The Archdiocese I serve in is made up of may 98% immigrants to the USA from Romania. I also have first hand experience of the immigration and visa situation. My former cantor came to the USA on a R-1 (religious worker) visa four years ago. He intention was to apply for a green card as soon as he was eligible. In the third and final year of this visa he began the process. As immigration seems to be a fluid situation the requirements were changing almost daily. He will fill out the required forms, attach the required check, and send it off. It would be returned with yet more requirements. We had a visit from Homeland Security to make sure we were real. I had to write letters attesting to the fact that he was doing what we said he was doing. Okay all of that is fine, but the process took so long that he visa was about to expire. Remember I said we started this process a year before his visa expired. Long story short (I know too late) his visa expired and he had to leave the USA and return to Romania. Situation resolved and now all is well.
We do need comprehensive immigration reform in the USA this I do not disagree with. We need to find some solution that makes it all work. Do I agree with undocumented people here, well I am not sure. Do I agree with undocumented people receiving benefits, well not in all cases. See it is complicated. But think of this. How much would it cost to round up the more than 1 million undocumented people here and what would that do to our already fragile economy? You see these people do many of the jobs that we Americans no longer do. Who cleans that hotel room you stayed in last night. Who picked those strawberries you put on your cereal this morning. Who cuts your lawn, etc. etc. etc. We need reform yes, but rounding people up is not the best idea.
Okay turn to Arizona. Arizona passed a comprehensive immigration reform bill last week. Arizona has a large problem, being a boarder state, that is crippling their economy. However giving law enforcement the power to pull people over just because of a suspicion that they might be illegal is not right. If I am driving down the street I am not going to get pulled over but Jose will. Of course racial profiling will not be allowed but come on! However, I do feel that as a sovereign state they have the right to pass that law. You see I am a big supporter of states rights.
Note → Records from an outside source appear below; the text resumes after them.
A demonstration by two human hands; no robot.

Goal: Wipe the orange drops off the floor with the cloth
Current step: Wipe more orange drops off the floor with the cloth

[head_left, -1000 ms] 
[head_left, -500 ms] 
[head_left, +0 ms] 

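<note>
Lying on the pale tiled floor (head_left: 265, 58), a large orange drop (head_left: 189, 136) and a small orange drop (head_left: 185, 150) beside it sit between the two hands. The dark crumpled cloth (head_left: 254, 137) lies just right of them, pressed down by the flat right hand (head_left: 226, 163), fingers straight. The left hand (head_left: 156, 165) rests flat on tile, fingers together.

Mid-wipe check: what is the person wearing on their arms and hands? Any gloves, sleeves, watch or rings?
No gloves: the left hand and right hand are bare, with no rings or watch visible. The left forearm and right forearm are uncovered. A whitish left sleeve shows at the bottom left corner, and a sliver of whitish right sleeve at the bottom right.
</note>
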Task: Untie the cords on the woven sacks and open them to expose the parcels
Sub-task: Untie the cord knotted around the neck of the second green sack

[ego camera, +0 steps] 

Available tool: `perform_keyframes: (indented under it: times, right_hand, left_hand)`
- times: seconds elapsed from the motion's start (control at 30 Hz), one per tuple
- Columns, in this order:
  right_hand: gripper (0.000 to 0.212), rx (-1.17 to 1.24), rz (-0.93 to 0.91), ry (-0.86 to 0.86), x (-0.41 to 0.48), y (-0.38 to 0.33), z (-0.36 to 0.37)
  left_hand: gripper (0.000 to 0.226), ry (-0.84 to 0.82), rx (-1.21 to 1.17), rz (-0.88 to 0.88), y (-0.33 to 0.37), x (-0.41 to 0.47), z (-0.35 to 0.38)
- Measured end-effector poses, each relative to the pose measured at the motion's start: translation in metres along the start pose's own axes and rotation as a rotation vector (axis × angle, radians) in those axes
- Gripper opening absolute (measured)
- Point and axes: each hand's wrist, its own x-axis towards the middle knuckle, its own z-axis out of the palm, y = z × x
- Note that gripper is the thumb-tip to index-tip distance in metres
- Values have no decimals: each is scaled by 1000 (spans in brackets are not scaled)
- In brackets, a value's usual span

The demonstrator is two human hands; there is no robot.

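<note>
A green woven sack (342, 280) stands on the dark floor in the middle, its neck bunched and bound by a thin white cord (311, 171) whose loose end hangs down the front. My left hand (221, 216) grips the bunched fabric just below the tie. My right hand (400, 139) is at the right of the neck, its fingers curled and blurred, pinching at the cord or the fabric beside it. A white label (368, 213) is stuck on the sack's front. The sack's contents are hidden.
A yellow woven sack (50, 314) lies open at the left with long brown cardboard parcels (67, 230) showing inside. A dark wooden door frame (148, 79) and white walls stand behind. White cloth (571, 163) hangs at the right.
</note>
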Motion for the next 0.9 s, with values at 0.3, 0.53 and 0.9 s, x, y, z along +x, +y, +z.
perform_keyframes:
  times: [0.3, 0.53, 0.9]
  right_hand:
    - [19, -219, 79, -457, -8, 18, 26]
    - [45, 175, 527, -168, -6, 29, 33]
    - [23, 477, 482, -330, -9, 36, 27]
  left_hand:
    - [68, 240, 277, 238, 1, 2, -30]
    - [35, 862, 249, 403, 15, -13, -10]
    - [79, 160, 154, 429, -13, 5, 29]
If anyone cares I would like to suggest the following. Lets take a deep breath. Take this out of the political arena. Halt deportations. Keep people working. Tighten the border, and work on getting the illegals legal. If that means they need to leave for a time, okay, but I submit if we make all of them leave our economy will crash.
Yes we need reform but we need compassionate reform. These are people after all in search of the American dream and a better way of life for their family. This about that.
There is a difference between a legal and illegal person.So we need to set up rules then follow through with them,or there is no point in making legal imagrants jump through all the paper work and rules if your going to let people cross the boarder illegaly and they get treated better then the people jumping through the hoops trying to do things the legal way.linda
My Grandfather had to go through the legal process, so shouldn't everyone else who enters this country.
When I lived in Ohio (for 10 years) I had a contract job with the Post Office in town cleaning 6 hours on the weekend. The part of Ohio I lived in had plenty of Farms and plenty of Migrant workers. These Migrant Workers worked well below minimum wage and lived off Welfare, received free housing and owned very nice vehicles. Seems like everyone benefited from this yes? The farmer who paid his illegal migrant workers below minimum wage, the workers themselves who received free housing and state aid, the mothers who had their children in the USA and the relatives back in their country, because yes, they were sending the money back home…I saw this because these Migrant Workers used to come in the Post Office buy the Money Orders and send them off to home.
Now, how fair is that to me?
I will pick strawberries for a job if needed, but wait…the Migrant Worker makes far less than I would so now I do not have that opportunity.
When I was a single mother working two jobs I needed assistance with food, so I went to welfare and was denied this because I made too much money, yet people from other countries come over here live here illegaly and live off our welfare system. I managed…it only made me stronger.
Fr. Peter, there are plenty of people in our Cuontry that do live here legally who would be more than happy to pick strawberries or clean hotels & toilets, I know housekeeping was my very first job…
Our economy wouldn't be stricken down any worse than what it is now if we rounded up the people living here illegally and deported them.
It would actually make some people honest…and it would free up some work for people that actually live here legally and want to work.